In addition, the fourth identified component, Lifecycle benefits is comprised of factors such as Better and Effective Design (0.846), Enhanced Project Delivery (0.784), and Asset Management Benefits (0.768). These benefits are closely related to the project lifecycle aspect of the BIM process. Further, Allows Early Multidisciplinary Integration (0.863), Good working Environment Among Professionals (0.760), and Improved Communication b/n Parties (0.593) are associated with the fifth principal component, Contractual benefits. Prior studies reported the interoperability aspect of BIM and the benefit of early collaboration of design professionals and stakeholders through the use of various BIM models using Industry Foundation Class (IFC) platform (Azhar et al., Citation2012; Ghaffarianhoseini et al., Citation2017).

5.2. BIM Barriers

The PCA for the BIM barriers converged in two rounds of varimax rotation. During the first round, BBR2, 14, and 16 had factor loadings of below the threshold value of 0.5, and was discarded. Then, the second round of the PCA was conducted and showed a satisfactory result, with the KMO value of 0.7 and Bartlett’s significant test result of 0.000 with χ(93) is 1042.004. As shown in , the final PCA result for BIM barriers comprised four principal components: Legal and Contractual, Process, Cultural and Organizational, and Government Related barriers.

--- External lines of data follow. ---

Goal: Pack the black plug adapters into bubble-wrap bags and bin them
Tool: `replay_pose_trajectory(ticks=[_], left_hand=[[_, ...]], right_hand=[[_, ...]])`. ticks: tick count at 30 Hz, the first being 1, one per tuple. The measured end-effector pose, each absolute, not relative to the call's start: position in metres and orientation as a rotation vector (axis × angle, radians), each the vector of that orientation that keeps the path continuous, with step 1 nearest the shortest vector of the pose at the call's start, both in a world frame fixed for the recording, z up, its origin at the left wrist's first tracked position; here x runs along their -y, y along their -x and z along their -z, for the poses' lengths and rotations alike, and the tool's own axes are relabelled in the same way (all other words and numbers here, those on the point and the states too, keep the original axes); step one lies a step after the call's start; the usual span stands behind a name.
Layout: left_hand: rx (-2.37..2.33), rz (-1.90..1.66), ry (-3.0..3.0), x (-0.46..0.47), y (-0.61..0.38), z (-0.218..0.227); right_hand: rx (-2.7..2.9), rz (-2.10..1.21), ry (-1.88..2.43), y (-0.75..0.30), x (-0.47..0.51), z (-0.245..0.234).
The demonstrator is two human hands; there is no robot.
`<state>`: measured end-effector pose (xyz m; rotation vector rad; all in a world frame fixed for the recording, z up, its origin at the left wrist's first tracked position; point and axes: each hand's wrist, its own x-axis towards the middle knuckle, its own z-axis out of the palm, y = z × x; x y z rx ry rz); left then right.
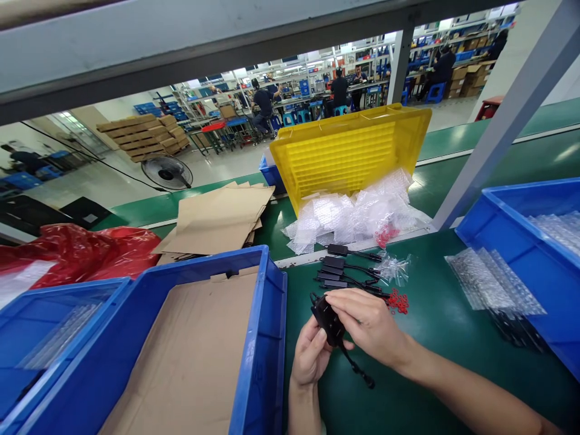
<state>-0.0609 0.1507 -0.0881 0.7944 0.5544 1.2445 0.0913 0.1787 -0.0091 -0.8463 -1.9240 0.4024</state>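
In the head view, the left hand holds a black device from below, above the table and just beside the middle blue bin. The right hand has its fingers bent over the device's upper side; its thumb is hidden, so I cannot tell whether it grips or only touches. Handling it well, I judge, means keeping the left hand's hold steady, using light fingertip pressure, and leaving the hanging cable slack, clear of the red rings just behind.

The middle bin holds a cardboard sheet. The far-left blue bin holds clear plastic packaging. The right blue bin contains bubble wrap, with a stack of bubble bags outside, against its near side. A yellow tray stands tilted, bubble-wrap pouches heaped along its lower edge.
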Motion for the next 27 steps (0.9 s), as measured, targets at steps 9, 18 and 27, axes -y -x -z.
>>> replay_pose_trajectory(ticks=[9, 18, 27], left_hand=[[-0.557, -1.234, -0.797, -0.152, 0.061, 0.092], [-0.598, -1.297, -0.765, -0.150, 0.064, 0.098], [-0.577, -1.275, -0.763, -0.150, 0.056, 0.084]], right_hand=[[1.920, -0.437, 0.894, -0.093, -0.178, 0.008], [1.855, -0.665, 0.901, -0.097, -0.173, 0.005], [2.006, -0.497, 0.872, -0.099, -0.177, -0.006]])
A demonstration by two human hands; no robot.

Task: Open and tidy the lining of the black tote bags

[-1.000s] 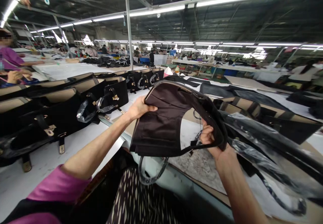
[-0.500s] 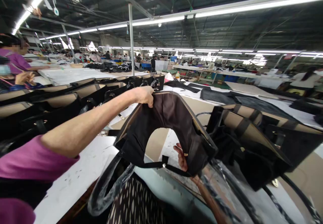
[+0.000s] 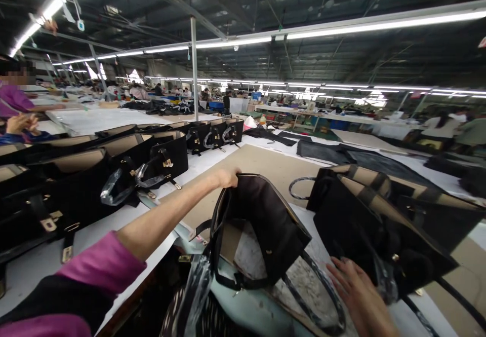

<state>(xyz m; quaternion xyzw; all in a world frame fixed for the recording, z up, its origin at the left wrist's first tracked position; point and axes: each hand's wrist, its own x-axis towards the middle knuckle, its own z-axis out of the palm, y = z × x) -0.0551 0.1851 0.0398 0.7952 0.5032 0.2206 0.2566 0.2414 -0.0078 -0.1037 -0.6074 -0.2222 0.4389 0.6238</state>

Table 7. BIM barriers component matrix

5.3. Component 1—legal and contractual related barriers

Although the concise benefits and hindrances of BIM integration in organizational structures have been advocated in the AEC industry, it’s imperative to evaluate the project-specific legal risks and uncertainties associated intuitive BIM implementation (Tan et al., Citation2019). As a technological collaborative process, the adoption BIM requires legal feasibility and contractual obligations among stakeholders. The Legal and Contractual Component in this study is comprised of four factors: Lack of a Standard Form of Contracts for BIM Adoption, Lack of BIM Regulations and Standards, Inclusion of BIM Protocols in Contracts, and Lack of Insurance Applicable to BIM Implementation; with factor loadings of 0.895, 0.879, 0.869, and 0.845 respectively. This component accounts for 26.48% of the total variance of BIM adoption barriers. This component aligns with previous findings such as (Gardezi et al., Citation2014) in Malaysia, (Arshad et al., Citation2019) in Pakistan, and (Amuda-Yusuf, Citation2018) in Nigeria. For instance, Gardezi et al. (Citation2014) reported that lack of determination of ownership of the BIM model information, including model copyright protection laws and liability of the model data entry are the critical legal and contractual risks in the Malaysian construction sector. Whereas, Arshad et al. (Citation2019) analyzed the legal aspect of BIM adoption with respect to the conventional project delivery method, Design-Bid-Build (DBB).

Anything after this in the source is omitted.